___ Extracted information ___

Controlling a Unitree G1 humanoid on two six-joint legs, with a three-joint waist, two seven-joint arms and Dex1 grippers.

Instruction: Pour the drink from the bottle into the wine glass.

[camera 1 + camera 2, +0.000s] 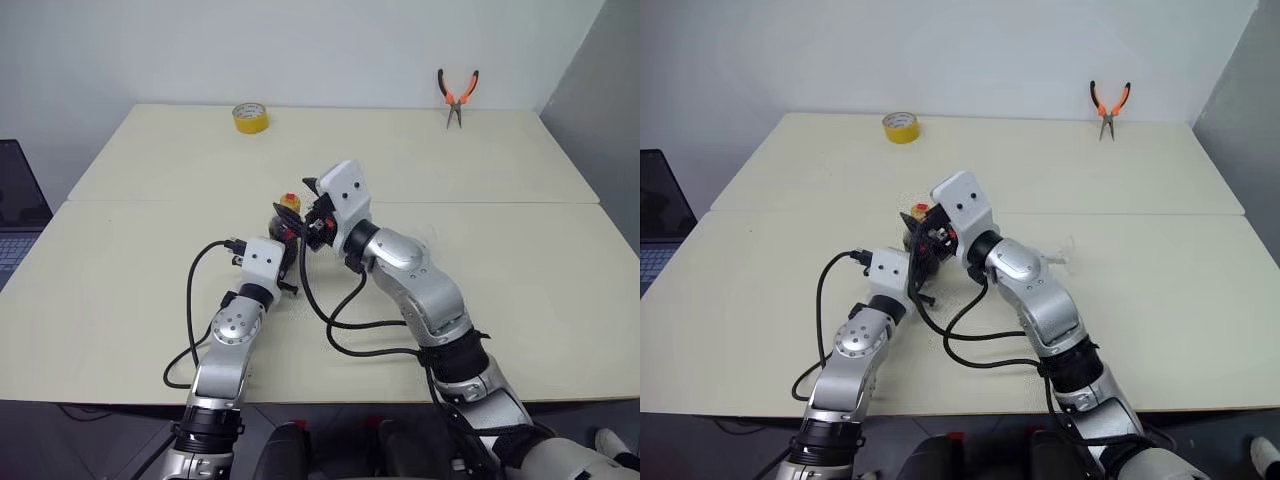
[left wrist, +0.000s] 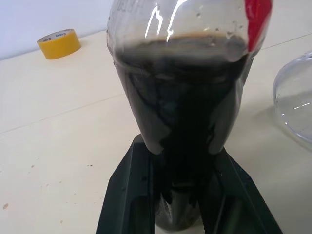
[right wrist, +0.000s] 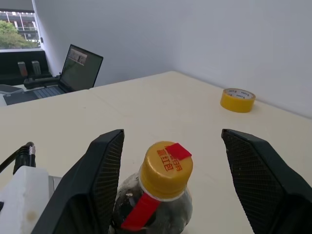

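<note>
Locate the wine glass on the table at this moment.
The wine glass stands on the table just to the right of the bottle. In the right eye view it peeks out behind the robot's right arm, near the table's middle.

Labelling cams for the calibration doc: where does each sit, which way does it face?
Left eye: head, looking forward and down over the table; both arms show, pliers far off.
Right eye: same head, same scene.
Left wrist: looks level along the left gripper, shut on the bottle of drink; wine glass beside.
Right wrist: looks over the open right gripper at the yellow cap; laptop beyond.
All four show the tape roll.
</note>
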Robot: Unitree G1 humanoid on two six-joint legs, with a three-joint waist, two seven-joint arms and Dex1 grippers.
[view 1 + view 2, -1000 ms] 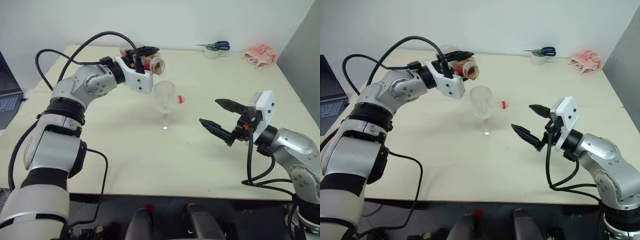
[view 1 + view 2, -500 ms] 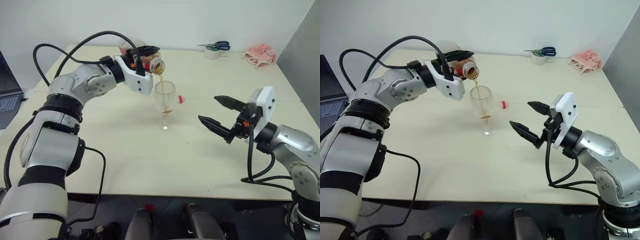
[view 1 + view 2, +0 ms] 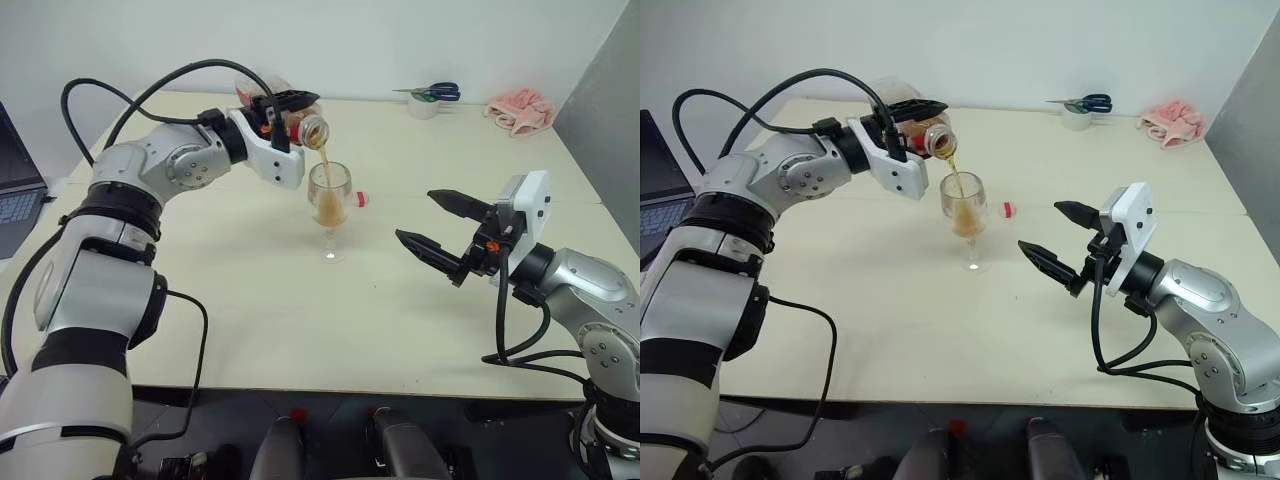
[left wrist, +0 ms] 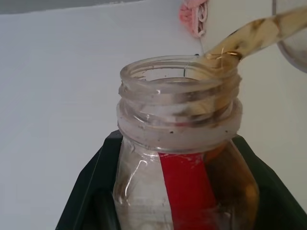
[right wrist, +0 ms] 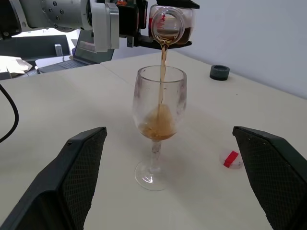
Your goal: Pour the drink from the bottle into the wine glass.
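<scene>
Two grippers: one busy pouring, one just hanging around with nothing in it.
Left gripper (image 3: 292,103): black fingers clamped tight on the bottle (image 3: 923,136), held up over the far-left part of the table (image 3: 250,300) and pointing right.
Bottle: tipped almost flat, open mouth aimed at the glass, no cap on it, red label strip showing in the left wrist view; some drink sits inside.
Drink (image 5: 162,52): thin reddish-brown stream falling from the bottle mouth straight into the bowl, and it's pooling and foaming a bit in the lower part of the glass.
Wine glass (image 3: 329,205): standing upright on its foot around the middle of the table, right under the bottle mouth, not touching the bottle.
Red cap (image 3: 1008,209): lying on the table just right of the glass.
Right gripper (image 3: 441,228): fingers spread wide apart, empty, hovering above the table to the right of the glass and pointing at it.
Far edge: scissors (image 3: 432,93) lying on a tape roll (image 3: 1074,118), pink cloth (image 3: 520,109) bunched at the far right.
Left edge: laptop (image 3: 658,185) poking in.
</scene>
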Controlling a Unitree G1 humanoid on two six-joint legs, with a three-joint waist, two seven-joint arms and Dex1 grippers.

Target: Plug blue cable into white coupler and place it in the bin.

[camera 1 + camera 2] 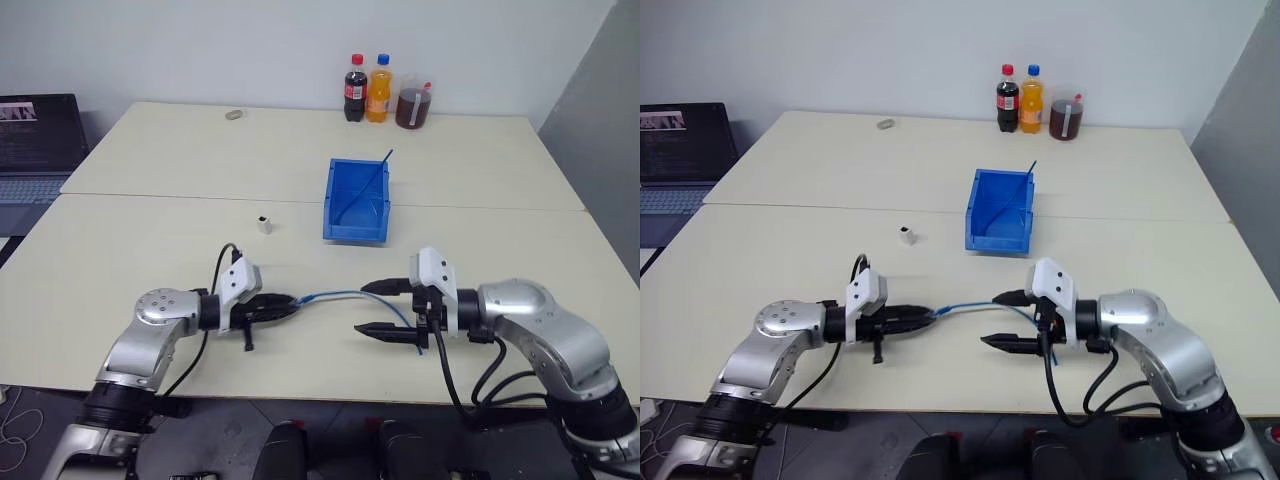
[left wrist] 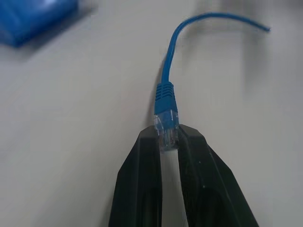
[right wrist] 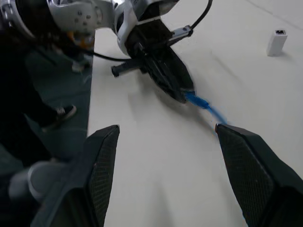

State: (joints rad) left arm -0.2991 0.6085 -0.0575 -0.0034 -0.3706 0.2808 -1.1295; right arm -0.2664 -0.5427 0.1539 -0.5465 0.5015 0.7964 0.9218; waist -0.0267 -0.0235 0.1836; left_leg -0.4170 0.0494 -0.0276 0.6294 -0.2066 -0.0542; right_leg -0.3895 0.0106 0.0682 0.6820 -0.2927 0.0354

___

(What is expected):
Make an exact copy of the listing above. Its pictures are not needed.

(Reply):
Controlling a Unitree G1 humanoid on two six-joint legs, with a three-joint waist, two seven-joint arms and Dex1 grippers.

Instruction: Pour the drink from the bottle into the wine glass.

[camera 1 + camera 2, +0.000s] 
[left wrist, +0.000s] 
[right wrist, +0.000s] 

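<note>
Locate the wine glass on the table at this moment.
The wine glass stands on the table just to the right of the bottle. In the right eye view it peeks out behind the robot's right arm, near the table's middle.

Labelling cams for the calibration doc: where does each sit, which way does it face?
Left eye: head, looking forward and down over the table; both arms show, pliers far off.
Right eye: same head, same scene.
Left wrist: looks level along the left gripper, shut on the bottle of drink; wine glass beside.
Right wrist: looks over the open right gripper at the yellow cap; laptop beyond.
All four show the tape roll.
</note>
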Robot: Unitree G1 humanoid on two six-joint legs, with a three-joint waist, two seven-joint arms and Dex1 grippers.
[view 1 + view 2, -1000 ms] 
[view 1 + view 2, -500 ms] 
[view 1 + view 2, +0 ms] 
[left wrist, +0 ms] 
[right wrist, +0 ms] 
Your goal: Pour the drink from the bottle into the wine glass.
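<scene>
Two grippers: one busy pouring, one just hanging around with nothing in it.
Left gripper (image 3: 292,103): black fingers clamped tight on the bottle (image 3: 923,136), held up over the far-left part of the table (image 3: 250,300) and pointing right.
Bottle: tipped almost flat, open mouth aimed at the glass, no cap on it, red label strip showing in the left wrist view; some drink sits inside.
Drink (image 5: 162,52): thin reddish-brown stream falling from the bottle mouth straight into the bowl, and it's pooling and foaming a bit in the lower part of the glass.
Wine glass (image 3: 329,205): standing upright on its foot around the middle of the table, right under the bottle mouth, not touching the bottle.
Red cap (image 3: 1008,209): lying on the table just right of the glass.
Right gripper (image 3: 441,228): fingers spread wide apart, empty, hovering above the table to the right of the glass and pointing at it.
Far edge: scissors (image 3: 432,93) lying on a tape roll (image 3: 1074,118), pink cloth (image 3: 520,109) bunched at the far right.
Left edge: laptop (image 3: 658,185) poking in.
</scene>
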Controlling a Unitree G1 humanoid on two six-joint legs, with a three-joint waist, two seven-joint arms and Dex1 grippers.

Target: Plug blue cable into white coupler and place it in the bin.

[camera 1 + camera 2] 
[left wrist] 
[right wrist] 

State: (joints rad) left arm -0.2991 0.6085 -0.0575 -0.0034 -0.3706 0.2808 -1.1295; right arm -0.2664 -0.5427 0.1539 -0.5465 0.5015 0.7964 0.9218; waist -0.0267 -0.0235 0.1836; left_leg -0.4170 0.0494 -0.0276 0.6294 -0.2066 -0.0542; right_leg -0.3895 0.0106 0.0682 0.6820 -0.2927 0.0354

At this point, the answer is complete.